Marcelo Figueras
La cabeza funciona del modo más raro. La noche del viernes, por ejemplo -mi última noche en Alemania, después de la presentación de Kamchatka en Hamburgo-, estábamos a punto de cenar cuando tuve la sensación de "dejá vu" más poderosa que haya experimentado nunca. Mi cabeza me juraba que yo ya había vivido esa escena de alguna manera, aunque más no fuese con el disfraz de un sueño; sólo que en el sueño, que es fragmentario por definición, yo no sabía aún que el hombre que cenaba a mi izquierda, y que en esa visión original sólo identificaba por su parecido con un actor inglés de talento, era Juan Carlos Benavente, profesor de español en el Instituto Cervantes, así como tampoco sabía que el lugar de la escena -un edificio hermoso, llamado Casa de Chile- era Hamburgo. Durante un instante creí que la lectura del primer capítulo de Kamchatka se me había subido a la cabeza, y que el tiempo, como mi personaje Harry sostiene allí, ocurre todo junto, del mismo modo en que tantas emisoras de radio coexisten a la vez. ¿Será verdad que podemos espiar el futuro, cuando nos detenemos un instante en nuestra loca carrera para espiar por la cerradura de alguna de sus puertas?

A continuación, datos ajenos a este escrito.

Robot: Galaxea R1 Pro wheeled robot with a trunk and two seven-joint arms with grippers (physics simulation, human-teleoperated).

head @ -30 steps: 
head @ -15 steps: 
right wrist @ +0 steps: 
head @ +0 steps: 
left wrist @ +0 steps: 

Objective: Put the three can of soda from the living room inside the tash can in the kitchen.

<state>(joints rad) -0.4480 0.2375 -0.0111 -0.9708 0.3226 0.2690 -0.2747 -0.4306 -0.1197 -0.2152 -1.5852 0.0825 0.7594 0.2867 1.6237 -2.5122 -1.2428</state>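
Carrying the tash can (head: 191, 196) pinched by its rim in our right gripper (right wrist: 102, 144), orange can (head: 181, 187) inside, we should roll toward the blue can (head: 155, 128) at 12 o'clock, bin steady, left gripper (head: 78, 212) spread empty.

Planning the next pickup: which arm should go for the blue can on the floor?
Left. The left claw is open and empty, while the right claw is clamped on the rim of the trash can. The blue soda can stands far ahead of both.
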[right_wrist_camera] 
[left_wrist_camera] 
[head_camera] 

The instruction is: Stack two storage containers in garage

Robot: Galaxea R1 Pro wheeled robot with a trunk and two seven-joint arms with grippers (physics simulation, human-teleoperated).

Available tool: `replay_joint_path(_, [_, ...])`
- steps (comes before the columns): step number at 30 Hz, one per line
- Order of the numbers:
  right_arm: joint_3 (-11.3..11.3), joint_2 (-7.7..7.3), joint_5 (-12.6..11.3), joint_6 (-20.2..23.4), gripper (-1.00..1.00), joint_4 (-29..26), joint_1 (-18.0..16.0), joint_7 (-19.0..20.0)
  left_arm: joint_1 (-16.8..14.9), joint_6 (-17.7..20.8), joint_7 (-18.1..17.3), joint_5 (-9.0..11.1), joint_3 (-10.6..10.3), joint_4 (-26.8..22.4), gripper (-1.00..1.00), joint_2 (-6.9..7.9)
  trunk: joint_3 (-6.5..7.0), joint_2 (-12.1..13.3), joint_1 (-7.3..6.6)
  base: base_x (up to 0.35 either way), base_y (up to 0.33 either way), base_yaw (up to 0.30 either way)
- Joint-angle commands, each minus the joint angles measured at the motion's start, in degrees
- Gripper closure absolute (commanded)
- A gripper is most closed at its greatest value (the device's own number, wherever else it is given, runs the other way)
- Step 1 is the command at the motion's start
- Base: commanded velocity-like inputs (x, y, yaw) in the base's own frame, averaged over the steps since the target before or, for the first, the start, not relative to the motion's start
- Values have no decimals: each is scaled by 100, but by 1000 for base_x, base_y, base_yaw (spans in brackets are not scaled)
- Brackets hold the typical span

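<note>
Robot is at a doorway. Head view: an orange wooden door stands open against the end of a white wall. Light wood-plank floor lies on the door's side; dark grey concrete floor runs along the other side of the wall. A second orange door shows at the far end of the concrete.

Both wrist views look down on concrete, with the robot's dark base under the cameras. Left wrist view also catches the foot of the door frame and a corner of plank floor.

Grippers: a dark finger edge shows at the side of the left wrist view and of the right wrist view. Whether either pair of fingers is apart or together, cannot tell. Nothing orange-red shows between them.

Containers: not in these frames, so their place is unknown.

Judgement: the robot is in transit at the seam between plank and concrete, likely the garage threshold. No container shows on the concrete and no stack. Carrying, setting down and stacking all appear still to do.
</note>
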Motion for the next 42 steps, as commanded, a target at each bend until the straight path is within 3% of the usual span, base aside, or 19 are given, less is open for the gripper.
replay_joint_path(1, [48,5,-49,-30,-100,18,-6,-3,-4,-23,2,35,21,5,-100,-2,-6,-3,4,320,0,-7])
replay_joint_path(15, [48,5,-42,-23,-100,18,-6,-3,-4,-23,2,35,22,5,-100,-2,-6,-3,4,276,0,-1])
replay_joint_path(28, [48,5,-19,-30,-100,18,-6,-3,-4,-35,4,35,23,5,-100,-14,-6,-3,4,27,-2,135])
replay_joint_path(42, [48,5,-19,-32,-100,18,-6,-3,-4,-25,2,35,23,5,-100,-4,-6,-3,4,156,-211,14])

El sábado por la noche, mientras hacía tiempo para entrar al cine, mi hija y yo jugábamos a un juego que en la Argentina se llama Tutti Frutti. (Mi amiga Lulú sostiene que en Venezuela se llama Stop; los juegos se repiten en todas partes con mínimas variantes.) Se trata de elegir algunas categorías -sitios del mundo, actores, películas, cantantes o bandas musicales-, optar por una letra del abecedario y llenar cada casillero de la forma más rápida posible. La letra que había tocado en suerte era la hache. Yo completé la mayor parte de las categorías de forma convencional (Holanda, Hugh Grant, Henry Rollins), pero cuando llegué a película, todo lo que acudió a mi mente fue Había una vez un circo, una vieja comedia con Gaby, Fofó y Miliki. ¿Por qué, pudiendo haber elegido películas tan decorosas como Hiroshima mon amour, Hatari y Haz lo correcto, sólo pude pensar en Gaby, Fofó y Miliki? Entré al cine silbando la cancioncita, que ya no se me despegaba: "Había una vez un circo, que alegraba siempre el corazón…"

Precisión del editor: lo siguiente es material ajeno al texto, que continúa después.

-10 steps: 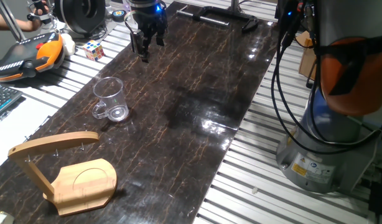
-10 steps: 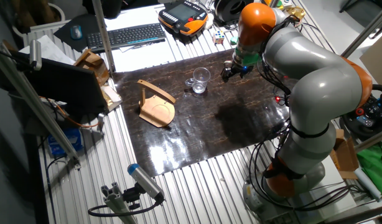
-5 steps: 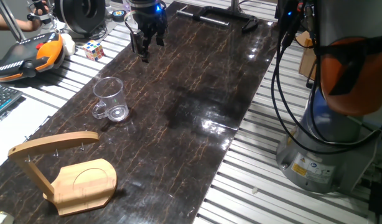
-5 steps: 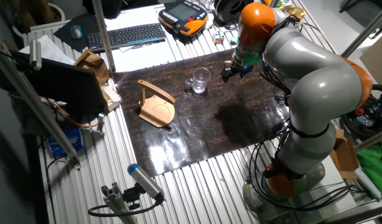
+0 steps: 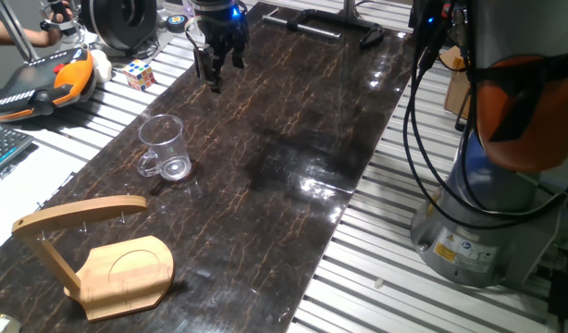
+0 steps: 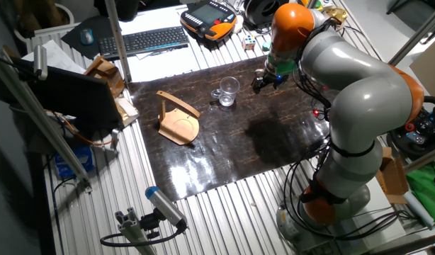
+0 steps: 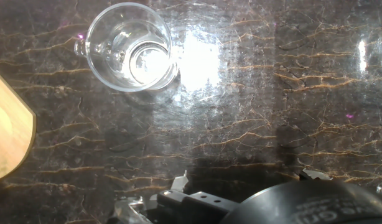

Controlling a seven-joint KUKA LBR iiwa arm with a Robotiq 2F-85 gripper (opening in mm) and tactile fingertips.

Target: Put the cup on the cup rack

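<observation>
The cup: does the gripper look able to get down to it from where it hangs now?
Probably yes. The cup stands upright and alone on the dark table, apart from the cup rack, and nothing lies between it and the gripper.

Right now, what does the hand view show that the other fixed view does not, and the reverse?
Only the hand view looks straight down into the cup, showing its thick base and its handle pointing toward the wooden edge. Only the other fixed view shows the whole cup rack, the arm's hand beside the cup, and a keyboard. Both show the cup upright on the dark table, apart from the rack.
</observation>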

Cada vez que bajamos la guardia, la cabeza nos demuestra que por más que intentemos controlarla, ella sólo se atiene a sus propios códigos. Ya sea para recordarme a unos payasos a los que amé de niño, o para sugerirme extrañas nociones sobre la naturaleza del tiempo (en el fondo nunca dejamos de ser del todo quienes fuimos, ni siquiera en el amor por Gaby, Fofó y Miliki), nuestro cerebro nos demuestra a cada paso que sabe mucho más de lo que creemos sobre todo lo que necesitamos para vivir en plenitud.
Si tan sólo lo escuchásemos más a menudo.